> [GOAL OF THE EXERCISE] Look through the data below for the line with "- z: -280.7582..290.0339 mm", and transcribe it exactly together with each line after it up to and including the line with "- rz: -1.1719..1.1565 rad". Give nothing else.

□ □ □ □ □

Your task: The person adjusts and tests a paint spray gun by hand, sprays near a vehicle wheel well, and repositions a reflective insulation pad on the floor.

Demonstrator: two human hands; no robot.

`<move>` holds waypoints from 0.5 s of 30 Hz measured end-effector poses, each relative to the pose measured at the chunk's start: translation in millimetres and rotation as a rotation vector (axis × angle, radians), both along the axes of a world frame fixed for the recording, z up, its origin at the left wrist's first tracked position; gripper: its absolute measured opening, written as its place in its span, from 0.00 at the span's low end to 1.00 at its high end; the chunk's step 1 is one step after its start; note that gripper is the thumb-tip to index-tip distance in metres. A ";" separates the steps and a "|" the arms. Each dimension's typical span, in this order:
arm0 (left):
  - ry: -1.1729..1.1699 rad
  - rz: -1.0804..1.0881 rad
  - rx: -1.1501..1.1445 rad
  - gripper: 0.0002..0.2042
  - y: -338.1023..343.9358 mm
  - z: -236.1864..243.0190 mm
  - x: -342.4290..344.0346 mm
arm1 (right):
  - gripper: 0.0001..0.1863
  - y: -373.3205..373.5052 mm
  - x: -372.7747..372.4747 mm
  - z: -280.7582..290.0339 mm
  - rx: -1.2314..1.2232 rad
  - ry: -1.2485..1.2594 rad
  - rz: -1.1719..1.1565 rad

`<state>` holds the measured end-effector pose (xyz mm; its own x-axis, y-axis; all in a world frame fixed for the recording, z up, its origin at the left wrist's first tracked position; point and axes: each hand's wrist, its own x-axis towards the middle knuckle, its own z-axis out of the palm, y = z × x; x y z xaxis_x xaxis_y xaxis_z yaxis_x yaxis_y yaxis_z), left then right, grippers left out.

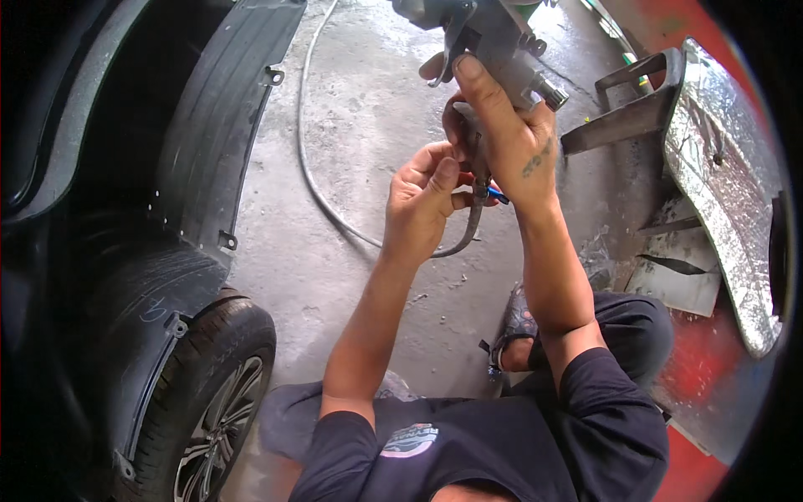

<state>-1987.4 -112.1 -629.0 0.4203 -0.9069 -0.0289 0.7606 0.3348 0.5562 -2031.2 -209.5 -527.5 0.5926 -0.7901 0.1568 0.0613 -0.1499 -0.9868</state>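
Note:
My right hand [510, 138] grips a grey metal spray gun [493, 42] by its handle, held up over the concrete floor, thumb resting near the trigger. My left hand [422, 205] pinches the grey air hose [475, 219] just under the gun's handle, next to a small blue fitting [498, 197]. The hose curves down from the handle and trails off across the floor [303, 151] toward the back.
A black car's wheel [213, 402] and loose black wheel-arch liner [222, 125] fill the left side. A silvery bumper part [728, 209] lies on the right on red flooring, with a dark bracket [627, 109] beside it. My sandalled foot [514, 330] rests on the concrete.

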 end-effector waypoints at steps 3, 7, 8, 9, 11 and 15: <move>-0.037 0.025 -0.036 0.14 -0.6 3.9 -1.7 | 0.17 0.8 -0.8 2.3 0.012 -0.091 -0.023; -0.051 0.000 -0.001 0.11 7.2 -1.3 5.2 | 0.12 9.0 -1.3 2.6 -0.092 0.009 -0.021; -0.050 -0.002 0.045 0.11 7.9 -6.8 3.6 | 0.09 11.0 -3.6 1.7 -0.121 0.065 -0.020; -0.046 -0.015 0.041 0.11 9.1 -14.8 3.1 | 0.09 12.3 -3.5 -1.4 -0.174 0.064 -0.013; -0.030 -0.033 -0.003 0.12 11.2 -12.9 -0.2 | 0.10 16.4 -5.1 -6.6 -0.272 0.061 -0.001; -0.017 -0.092 -0.073 0.12 17.2 -16.3 6.9 | 0.15 25.0 2.1 0.8 -0.113 0.019 -0.035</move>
<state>-1980.5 -95.0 -645.3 0.3353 -0.9411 0.0446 0.7807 0.3040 0.5460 -2029.1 -184.5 -526.7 0.5685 -0.7884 0.2351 0.0355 -0.2620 -0.9644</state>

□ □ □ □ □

> [RESPONSE BELOW]
  - z: -280.7582..290.0339 mm
  - rx: -1.2314..1.2232 rad
  - ry: -1.2485..1.2594 rad
  - rz: -1.1719..1.1565 rad

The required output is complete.